• Exercise prompt:
Only lines that contain the word "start" are to be returned from the data below.

[Collection entries]
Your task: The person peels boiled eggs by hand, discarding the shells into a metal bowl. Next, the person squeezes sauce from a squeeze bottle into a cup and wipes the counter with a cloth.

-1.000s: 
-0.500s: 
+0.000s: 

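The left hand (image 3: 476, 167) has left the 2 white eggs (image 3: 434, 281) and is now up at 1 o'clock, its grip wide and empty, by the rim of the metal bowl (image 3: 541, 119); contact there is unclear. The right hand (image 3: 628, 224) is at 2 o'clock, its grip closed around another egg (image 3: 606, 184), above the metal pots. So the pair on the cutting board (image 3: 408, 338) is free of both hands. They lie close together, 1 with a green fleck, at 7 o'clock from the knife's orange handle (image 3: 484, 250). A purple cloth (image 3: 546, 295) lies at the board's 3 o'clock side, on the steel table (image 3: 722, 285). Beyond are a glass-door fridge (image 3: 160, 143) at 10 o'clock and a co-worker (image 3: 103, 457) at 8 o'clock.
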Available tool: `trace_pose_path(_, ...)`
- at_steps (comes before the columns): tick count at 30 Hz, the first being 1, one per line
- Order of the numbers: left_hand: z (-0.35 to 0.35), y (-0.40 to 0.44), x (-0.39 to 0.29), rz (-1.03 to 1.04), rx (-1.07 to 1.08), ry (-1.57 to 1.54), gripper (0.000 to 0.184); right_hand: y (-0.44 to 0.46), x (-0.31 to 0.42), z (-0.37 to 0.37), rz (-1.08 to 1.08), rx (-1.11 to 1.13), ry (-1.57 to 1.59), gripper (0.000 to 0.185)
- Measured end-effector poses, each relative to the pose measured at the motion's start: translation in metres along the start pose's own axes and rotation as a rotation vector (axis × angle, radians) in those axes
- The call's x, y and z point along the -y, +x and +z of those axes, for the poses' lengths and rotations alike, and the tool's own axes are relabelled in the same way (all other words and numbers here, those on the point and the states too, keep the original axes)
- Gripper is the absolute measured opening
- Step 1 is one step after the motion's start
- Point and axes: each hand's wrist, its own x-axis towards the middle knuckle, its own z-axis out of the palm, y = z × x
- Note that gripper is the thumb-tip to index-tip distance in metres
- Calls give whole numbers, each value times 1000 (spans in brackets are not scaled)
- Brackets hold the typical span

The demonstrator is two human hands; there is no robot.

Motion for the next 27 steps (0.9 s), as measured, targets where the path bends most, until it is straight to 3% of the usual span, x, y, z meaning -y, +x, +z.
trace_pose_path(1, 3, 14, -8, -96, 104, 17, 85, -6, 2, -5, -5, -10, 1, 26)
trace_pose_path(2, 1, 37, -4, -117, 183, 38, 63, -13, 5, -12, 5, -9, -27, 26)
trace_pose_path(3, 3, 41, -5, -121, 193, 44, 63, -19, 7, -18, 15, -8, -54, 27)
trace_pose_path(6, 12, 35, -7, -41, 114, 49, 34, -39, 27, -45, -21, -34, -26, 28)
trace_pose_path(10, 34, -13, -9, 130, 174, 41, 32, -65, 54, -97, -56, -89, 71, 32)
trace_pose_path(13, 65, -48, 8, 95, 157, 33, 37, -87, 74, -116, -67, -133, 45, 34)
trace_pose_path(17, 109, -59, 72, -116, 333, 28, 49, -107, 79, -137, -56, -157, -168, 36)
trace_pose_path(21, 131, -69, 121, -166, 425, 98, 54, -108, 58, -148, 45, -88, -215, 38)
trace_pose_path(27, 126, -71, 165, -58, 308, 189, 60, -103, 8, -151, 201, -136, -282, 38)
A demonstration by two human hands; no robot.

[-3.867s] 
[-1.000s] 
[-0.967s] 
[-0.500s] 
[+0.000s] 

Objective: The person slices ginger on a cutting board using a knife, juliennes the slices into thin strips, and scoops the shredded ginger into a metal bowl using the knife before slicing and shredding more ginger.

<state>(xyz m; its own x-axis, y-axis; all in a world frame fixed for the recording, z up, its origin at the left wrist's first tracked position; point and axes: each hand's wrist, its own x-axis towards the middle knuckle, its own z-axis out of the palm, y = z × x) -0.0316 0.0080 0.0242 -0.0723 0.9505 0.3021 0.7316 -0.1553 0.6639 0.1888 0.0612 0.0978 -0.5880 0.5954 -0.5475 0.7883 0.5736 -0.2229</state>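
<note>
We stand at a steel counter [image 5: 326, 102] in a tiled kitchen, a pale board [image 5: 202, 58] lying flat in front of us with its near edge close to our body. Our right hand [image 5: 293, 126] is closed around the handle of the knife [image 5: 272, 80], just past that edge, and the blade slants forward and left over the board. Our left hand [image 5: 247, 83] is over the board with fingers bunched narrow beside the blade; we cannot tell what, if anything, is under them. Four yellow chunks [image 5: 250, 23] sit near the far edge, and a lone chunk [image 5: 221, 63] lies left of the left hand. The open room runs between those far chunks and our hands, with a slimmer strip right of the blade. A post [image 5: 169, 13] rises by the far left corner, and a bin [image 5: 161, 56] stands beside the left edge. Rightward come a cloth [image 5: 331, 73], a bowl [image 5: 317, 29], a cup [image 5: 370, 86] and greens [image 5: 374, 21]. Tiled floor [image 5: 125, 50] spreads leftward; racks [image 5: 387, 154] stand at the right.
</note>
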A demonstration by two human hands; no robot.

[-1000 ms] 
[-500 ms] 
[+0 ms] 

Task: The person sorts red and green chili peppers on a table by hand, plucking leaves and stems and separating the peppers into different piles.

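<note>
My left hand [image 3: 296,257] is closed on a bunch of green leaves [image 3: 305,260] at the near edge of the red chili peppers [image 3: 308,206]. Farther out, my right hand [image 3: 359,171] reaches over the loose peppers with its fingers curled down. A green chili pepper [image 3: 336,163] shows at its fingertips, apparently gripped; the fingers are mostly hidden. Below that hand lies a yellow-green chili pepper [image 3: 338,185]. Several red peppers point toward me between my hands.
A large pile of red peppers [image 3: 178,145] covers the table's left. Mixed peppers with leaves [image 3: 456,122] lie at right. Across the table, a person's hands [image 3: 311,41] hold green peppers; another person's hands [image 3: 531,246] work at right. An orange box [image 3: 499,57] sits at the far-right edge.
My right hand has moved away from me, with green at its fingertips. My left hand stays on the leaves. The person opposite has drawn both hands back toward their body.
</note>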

• Result for this task:
- Measured end-effector poses, each relative to the pose measured at the motion's start: translation in metres along the start pose's own axes and rotation as a rotation vector (axis × angle, radians) in those axes
- Step 1 is one step after the motion's start

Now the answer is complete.